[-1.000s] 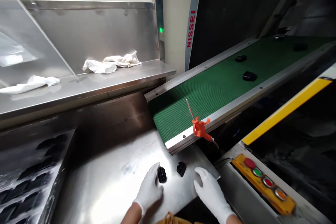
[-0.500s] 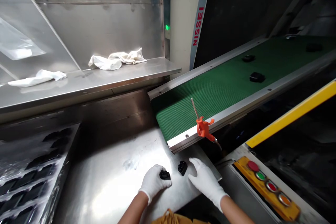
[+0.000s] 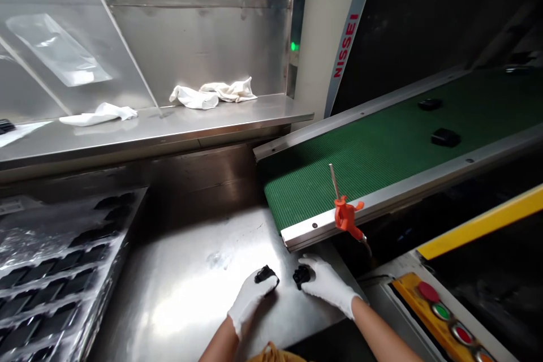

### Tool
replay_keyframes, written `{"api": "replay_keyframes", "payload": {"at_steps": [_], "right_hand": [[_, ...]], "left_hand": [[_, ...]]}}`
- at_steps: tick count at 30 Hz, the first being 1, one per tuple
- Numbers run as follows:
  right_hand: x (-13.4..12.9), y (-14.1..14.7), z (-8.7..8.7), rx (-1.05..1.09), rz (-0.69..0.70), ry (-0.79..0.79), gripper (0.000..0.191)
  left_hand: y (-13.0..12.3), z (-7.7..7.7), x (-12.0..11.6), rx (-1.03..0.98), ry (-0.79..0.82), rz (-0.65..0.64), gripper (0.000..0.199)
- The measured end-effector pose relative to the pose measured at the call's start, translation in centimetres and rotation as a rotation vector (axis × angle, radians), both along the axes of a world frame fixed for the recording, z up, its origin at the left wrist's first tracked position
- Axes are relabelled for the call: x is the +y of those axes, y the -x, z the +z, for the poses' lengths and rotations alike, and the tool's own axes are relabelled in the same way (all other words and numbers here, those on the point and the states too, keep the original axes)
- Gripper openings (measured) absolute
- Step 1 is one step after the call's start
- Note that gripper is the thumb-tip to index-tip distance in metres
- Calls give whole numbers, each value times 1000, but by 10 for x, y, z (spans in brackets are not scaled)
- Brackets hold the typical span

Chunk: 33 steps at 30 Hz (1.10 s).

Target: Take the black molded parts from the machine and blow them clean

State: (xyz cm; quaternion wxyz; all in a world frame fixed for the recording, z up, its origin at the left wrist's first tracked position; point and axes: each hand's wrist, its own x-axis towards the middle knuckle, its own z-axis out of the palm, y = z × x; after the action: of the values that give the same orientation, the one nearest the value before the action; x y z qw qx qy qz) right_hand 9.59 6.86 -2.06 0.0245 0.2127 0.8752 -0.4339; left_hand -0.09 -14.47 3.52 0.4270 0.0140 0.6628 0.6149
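Note:
My left hand (image 3: 251, 296), in a white glove, grips a small black molded part (image 3: 265, 274) between thumb and fingers, just over the steel table (image 3: 190, 271). To its right, the gloved fingers and thumb of my right hand (image 3: 324, 281) close round a second black molded part (image 3: 301, 276) at the table surface. The two parts are a short way apart. Finer details of both parts are too small and dark to make out.
A green conveyor belt (image 3: 322, 181) carries several black parts, one a black block (image 3: 445, 137). An orange air gun (image 3: 348, 216) hangs on its rail. A plastic-lined tray (image 3: 138, 203) of black pieces stands left. White gloves (image 3: 195, 97) lie on the shelf. A yellow button panel (image 3: 428, 311) is at right.
My right hand has closed on the part that lay beside it on the table. The part in my left hand has turned and shows more. The view has swung left.

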Motion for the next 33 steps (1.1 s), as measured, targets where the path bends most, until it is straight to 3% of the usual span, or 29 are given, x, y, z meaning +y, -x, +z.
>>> {"api": "replay_keyframes", "payload": {"at_steps": [3, 8, 12, 17, 24, 28, 33], "right_hand": [[0, 1, -4, -14, 13, 20, 56], [-7, 1, -3, -4, 33, 20, 24], [-17, -1, 5, 9, -53, 83, 29], [-36, -12, 32, -35, -113, 456, 32], [-55, -28, 75, -67, -188, 911, 59], [-61, -25, 99, -46, -126, 982, 57], [-69, -21, 126, -26, -275, 900, 64]], "left_hand": [[-7, 0, -5, -332, -226, 206, 31], [-12, -5, -8, -557, -470, 250, 27], [-12, 2, -9, -671, -512, 335, 24], [-17, 22, -14, -750, -522, 341, 20], [-30, 49, -16, -795, -516, 319, 24], [-34, 70, -12, -774, -518, 212, 28], [-34, 96, -12, -730, -467, 170, 34]]}}
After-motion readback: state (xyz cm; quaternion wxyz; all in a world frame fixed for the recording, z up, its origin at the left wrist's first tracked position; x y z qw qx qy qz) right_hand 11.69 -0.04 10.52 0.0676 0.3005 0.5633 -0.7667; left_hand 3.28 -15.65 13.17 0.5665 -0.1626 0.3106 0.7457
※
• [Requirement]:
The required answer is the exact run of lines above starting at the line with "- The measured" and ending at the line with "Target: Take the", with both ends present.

• [Expected output]:
- The measured end-effector pose relative to the pose measured at the call's start, translation in centimetres and rotation as a rotation vector (axis × angle, radians), both along the axes of a world frame fixed for the recording, z up, its origin at the left wrist's first tracked position
- Axes are relabelled for the call: x is the +y of those axes, y the -x, z the +z, for the poses' lengths and rotations alike, and the tool's own axes are relabelled in the same way (all other words and numbers here, those on the point and the states too, keep the original axes)
- Gripper openings (measured) absolute
- Step 1 is one step after the call's start
- Note that gripper is the thumb-tip to index-tip distance in metres
- Calls give whole numbers, each value times 1000, but by 10 for x, y, z (spans in brackets are not scaled)
- Brackets hold the typical span

Chunk: 33 steps at 30 Hz (1.10 s).

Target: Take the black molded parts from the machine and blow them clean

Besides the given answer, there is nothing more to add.